- Born: Mumbai, Maharashtra, India
- Occupation: Film producer
- Spouse: Yasmin Aly Morani
- Children: Shirin Morani (daughter) Noureen Morani (daughter)
- Relatives: Karim Morani (brother) Lucky Morani (sister-in-law) Zoa Morani (niece) Uday J. Singh (son-in-law)
- Website: cineyug.com

= Aly Morani =

Indian film producer

Aly Morani is an Indian film producer who has produced films like Dum, Raja Hindustani, Damini, Arjun and Dushmani: A Violent Love Story.

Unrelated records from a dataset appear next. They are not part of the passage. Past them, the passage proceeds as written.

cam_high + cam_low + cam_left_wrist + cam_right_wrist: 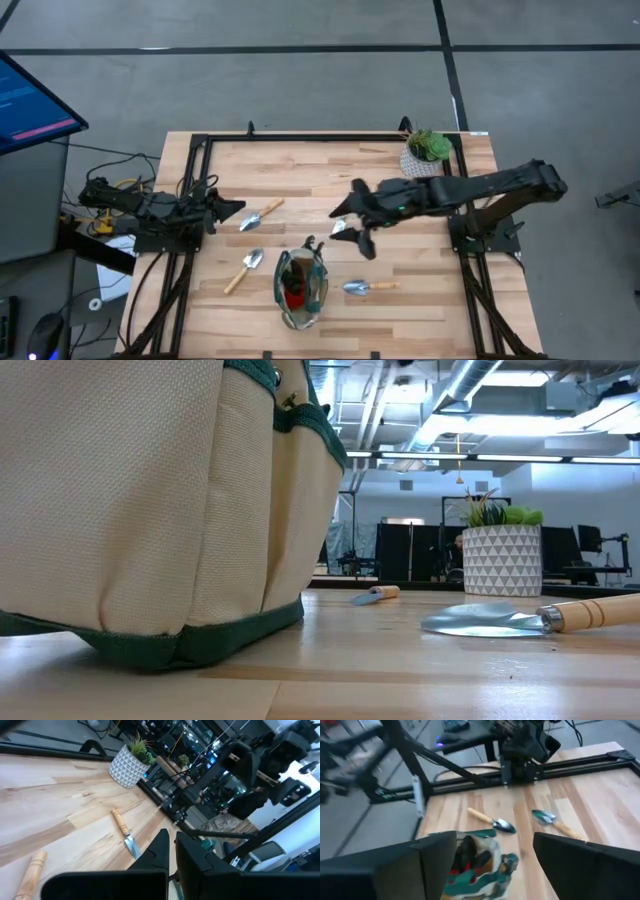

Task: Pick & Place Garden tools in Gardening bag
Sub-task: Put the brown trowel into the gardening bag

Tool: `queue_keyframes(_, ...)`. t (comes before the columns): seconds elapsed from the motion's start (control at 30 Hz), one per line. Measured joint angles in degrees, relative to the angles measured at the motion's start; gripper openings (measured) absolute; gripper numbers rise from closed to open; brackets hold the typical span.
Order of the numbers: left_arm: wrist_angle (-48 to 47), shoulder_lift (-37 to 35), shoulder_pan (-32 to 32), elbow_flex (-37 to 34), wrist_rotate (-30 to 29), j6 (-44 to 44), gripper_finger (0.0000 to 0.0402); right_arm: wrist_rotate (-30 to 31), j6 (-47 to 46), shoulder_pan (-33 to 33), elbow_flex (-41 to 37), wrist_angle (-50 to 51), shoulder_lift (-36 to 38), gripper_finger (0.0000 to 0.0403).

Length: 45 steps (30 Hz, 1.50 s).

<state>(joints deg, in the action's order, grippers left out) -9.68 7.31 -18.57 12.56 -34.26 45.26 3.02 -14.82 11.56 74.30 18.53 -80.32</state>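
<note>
- High view: the small oval beige tote with dark green trim, the gardening bag, sits at six o'clock on the pale wooden table, with dark shapes and a red speck showing inside it.
- Right gripper is out over the table's centre, up at one o'clock from the bag, and there's a silver blade glinting right at its tip. From above I cannot tell whether it is held.
- The right wrist view shows the two dark fingers spread wide, the bag directly between them, green-black pruning shears and something red poking out of its mouth.
- Three wooden-handled silver trowels lie loose on the table: one at eleven o'clock from the bag, one at nine o'clock just beside it, one at three o'clock.
- The low view gives what the overhead cannot: the bag's woven beige wall looms close, the three-o'clock trowel's blade lies flat on the boards, and neither gripper enters that picture.
- Left gripper waits at the nine o'clock edge; the left wrist view shows its fingers nearly together with only a thin gap, nothing between them.
- The green plant in a white patterned pot stands at the one o'clock corner.
</note>
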Motion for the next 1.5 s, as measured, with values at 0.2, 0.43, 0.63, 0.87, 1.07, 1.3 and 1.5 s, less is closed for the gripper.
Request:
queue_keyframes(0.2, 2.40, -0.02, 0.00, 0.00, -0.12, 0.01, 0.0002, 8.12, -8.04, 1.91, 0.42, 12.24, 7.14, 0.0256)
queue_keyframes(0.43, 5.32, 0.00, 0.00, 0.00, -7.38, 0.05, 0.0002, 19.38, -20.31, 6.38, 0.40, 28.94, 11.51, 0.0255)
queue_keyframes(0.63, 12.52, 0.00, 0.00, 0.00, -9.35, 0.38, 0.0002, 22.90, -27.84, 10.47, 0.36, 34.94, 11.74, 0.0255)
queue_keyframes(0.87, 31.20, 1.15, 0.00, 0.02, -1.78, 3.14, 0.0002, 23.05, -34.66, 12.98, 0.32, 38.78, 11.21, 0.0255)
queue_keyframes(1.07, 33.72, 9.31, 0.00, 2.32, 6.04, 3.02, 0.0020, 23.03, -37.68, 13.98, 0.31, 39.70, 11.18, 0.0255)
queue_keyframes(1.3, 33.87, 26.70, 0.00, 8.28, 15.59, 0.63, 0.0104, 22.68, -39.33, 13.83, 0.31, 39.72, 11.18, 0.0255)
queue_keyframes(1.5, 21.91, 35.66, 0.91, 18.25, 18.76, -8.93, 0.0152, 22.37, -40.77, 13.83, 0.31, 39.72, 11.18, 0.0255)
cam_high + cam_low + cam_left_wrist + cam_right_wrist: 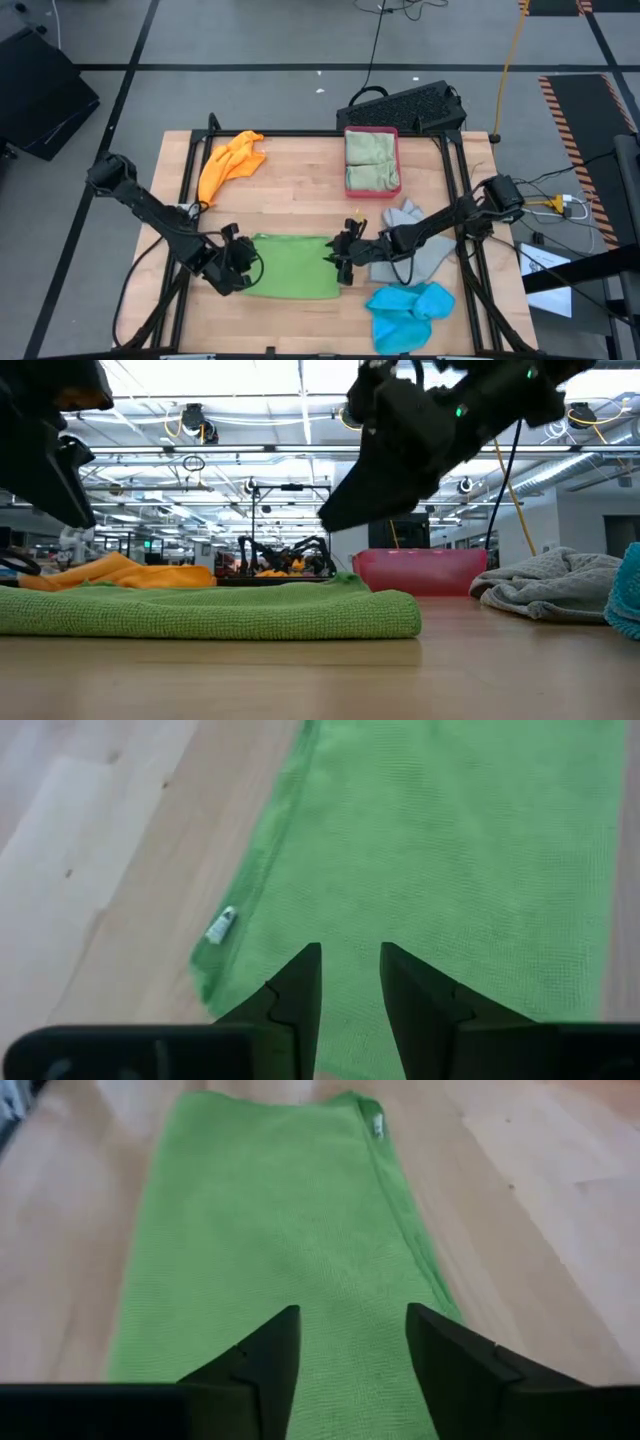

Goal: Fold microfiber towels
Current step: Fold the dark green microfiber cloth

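With both grippers' fingers [300, 995] [265, 1360] parted and empty over it, the folded bright green microfiber towel [295, 266] could be dragged askew if snagged.

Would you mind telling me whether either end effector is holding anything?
Nothing is held: both the left end effector and right end effector are open above the bright green towel.

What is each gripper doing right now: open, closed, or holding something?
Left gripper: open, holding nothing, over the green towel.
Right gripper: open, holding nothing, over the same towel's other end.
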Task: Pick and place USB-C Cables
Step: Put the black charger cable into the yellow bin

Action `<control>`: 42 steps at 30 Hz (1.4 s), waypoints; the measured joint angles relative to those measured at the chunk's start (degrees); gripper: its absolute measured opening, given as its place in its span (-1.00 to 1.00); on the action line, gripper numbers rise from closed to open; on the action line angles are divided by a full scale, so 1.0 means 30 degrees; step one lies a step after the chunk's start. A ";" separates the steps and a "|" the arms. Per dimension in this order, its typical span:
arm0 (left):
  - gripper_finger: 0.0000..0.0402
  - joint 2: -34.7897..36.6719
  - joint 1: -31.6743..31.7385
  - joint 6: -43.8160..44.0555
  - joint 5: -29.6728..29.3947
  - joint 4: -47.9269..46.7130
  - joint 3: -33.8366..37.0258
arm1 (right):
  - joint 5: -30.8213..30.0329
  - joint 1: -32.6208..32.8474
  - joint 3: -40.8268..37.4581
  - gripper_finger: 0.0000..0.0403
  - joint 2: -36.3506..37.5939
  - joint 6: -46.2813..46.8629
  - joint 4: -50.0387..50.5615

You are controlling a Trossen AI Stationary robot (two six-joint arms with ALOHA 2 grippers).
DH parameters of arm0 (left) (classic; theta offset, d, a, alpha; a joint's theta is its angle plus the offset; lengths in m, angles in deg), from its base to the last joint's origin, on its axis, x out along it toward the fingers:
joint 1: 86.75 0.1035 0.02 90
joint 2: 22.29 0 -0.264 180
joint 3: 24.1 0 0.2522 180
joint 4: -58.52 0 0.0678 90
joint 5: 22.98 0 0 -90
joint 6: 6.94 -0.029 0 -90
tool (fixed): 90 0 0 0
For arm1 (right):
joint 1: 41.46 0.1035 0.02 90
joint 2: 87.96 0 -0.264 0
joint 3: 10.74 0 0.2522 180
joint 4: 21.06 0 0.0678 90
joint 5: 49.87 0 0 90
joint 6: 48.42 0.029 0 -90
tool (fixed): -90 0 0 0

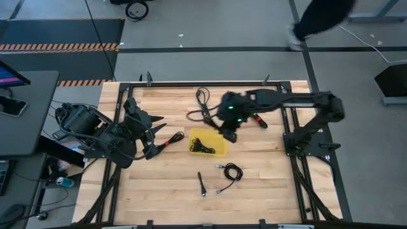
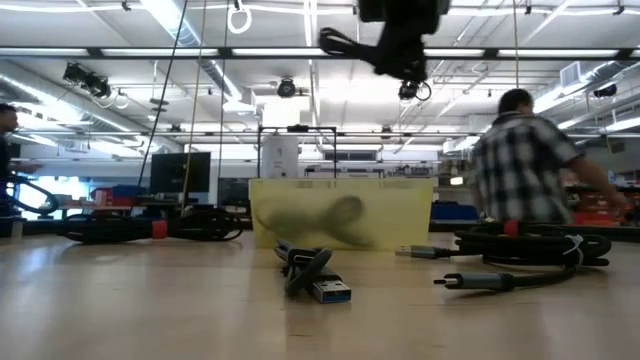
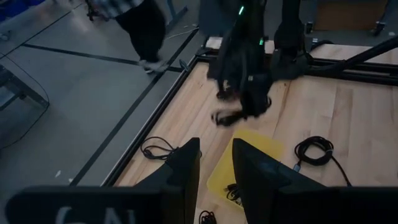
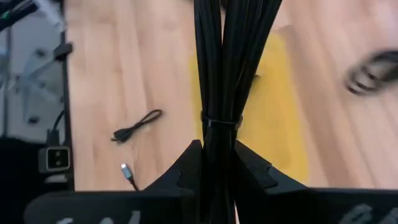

He, along with his brother Karim Morani, owns Cineyug which is a production and event company.

==Filmography==

| Year | Film | Role |
|---|---|---|
| 1985 | Arjun (1985 film) | As ( executive producer) |
| 1989 | Vardi (film) | As (producer) |
| 1993 | Damini | As ( producer) |
| 1995 | Dushmani: A Violent Love Story | As (producer). |
| 1996 | Raja Hindustani | As (Producer) |
| 2003 | Dum | As (Producer) |

==Controversies==
There was an attempt on his life by the Mumbai underworld.

==Personal life==
He is married to Yasmin Aly Morani and the couple have two daughters Shirin (wife of Uday J. Singh, brother of Indian actor Vikram Singh) and Noureen Morani.